「ほら」

「え、で、でも」


 下をのぞき込むとくらりとめまいがする。

 落ちたらどうなるのか……下手すりゃ死ぬ。いや、幸い下は土になっているからそれはないかもしれないけれど、ケガはする。絶対する。っていうか絶対落ちる。


「はやくしろよ」


 そう言って大和くんは私に手を差し伸べた。
 大きな手で、私を招く。

 大和くんの立っているベランダは、ふたりくらいしか立てないくらい狭い。だからこそ、彼は……私を受け止めてくれるようなそんな、よくわからない安心感を抱いた。


「上の、そう、階段の下を掴んで、手すりに立てばいいんだよ」

「そんな、簡単に言わないでよ」

「あーもうどんくせえな。あとパンツ見えてんぞ」

「ちょ! なに見てんのよ!」

「バランス崩すなよ。めんどくさいから、ほら。さっさとしろって」

「わかってるからもう黙ってて!」


 校内でも噂の彼にこんな口調で話をしているなんて、誰かが見たらびっくりするだろう。
 でも今はそんなこと気にしている余裕はない。
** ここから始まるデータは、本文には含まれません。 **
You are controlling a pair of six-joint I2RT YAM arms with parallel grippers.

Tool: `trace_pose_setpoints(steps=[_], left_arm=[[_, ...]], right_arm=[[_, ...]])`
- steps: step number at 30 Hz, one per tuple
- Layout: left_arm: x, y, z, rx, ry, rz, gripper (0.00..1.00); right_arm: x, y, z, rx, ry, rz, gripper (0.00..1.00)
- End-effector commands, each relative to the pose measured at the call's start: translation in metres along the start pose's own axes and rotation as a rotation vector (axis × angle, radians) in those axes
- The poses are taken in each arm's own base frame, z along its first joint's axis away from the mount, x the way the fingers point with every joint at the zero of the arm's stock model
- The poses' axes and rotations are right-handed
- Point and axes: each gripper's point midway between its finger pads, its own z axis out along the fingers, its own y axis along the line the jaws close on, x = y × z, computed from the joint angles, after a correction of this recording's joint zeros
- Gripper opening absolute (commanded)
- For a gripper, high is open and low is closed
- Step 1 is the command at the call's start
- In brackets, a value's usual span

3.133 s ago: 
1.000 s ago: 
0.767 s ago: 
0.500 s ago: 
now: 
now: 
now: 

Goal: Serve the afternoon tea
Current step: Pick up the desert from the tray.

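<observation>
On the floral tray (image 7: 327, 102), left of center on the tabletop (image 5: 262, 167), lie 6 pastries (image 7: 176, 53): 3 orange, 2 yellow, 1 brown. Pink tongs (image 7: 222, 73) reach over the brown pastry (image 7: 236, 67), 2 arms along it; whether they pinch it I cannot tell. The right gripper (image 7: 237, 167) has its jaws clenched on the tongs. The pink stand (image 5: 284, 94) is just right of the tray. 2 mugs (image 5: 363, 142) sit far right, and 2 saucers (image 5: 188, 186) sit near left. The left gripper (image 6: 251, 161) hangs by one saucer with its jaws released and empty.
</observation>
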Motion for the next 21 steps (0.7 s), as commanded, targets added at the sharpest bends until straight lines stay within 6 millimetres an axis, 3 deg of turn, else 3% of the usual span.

っていうか本当に黙ってて欲しい。

 脚をぷるぷると震えさせながらなんとか手すりに立ち上がった。


「下見るなよ。で、そのまま脚広げろ」

「ちょ、ホント、黙ってて気が散る」

「だったらさっさとしろよ、暑い」


 彼の言葉に返事をしないで右足を伸ばす。怖くて目を瞑ったまま、ベランダを探って脚を軽く添えた。思ったより遠く感じて、体重を支える脚がぶるぶると震える。


「ゆっくりこっち見て、手よこせ」


 よこせって……偉そうに。

 そう思いながら目をうっすらと開くと、思いの外優しい顔で私を見つめている大和くんと目があった。


「う、わ!」

「なにやってんだお前! 手ゆるめんな馬鹿か」

「だ、だって」


 あんたがそんな……顔するから。
 なんて言ったらきっと彼は怪訝な顔をするだろう。私だって恥ずかしくて言えない。

 目を細めて、今頑張ってる私を褒めてくれるような、笑顔。

 誰だ、彼を乱暴者だとか冷たい男とか言っている人。そのせいで、彼の思いもよらない顔を見るだけで……心臓が落ち着かなくなってしまうじゃない。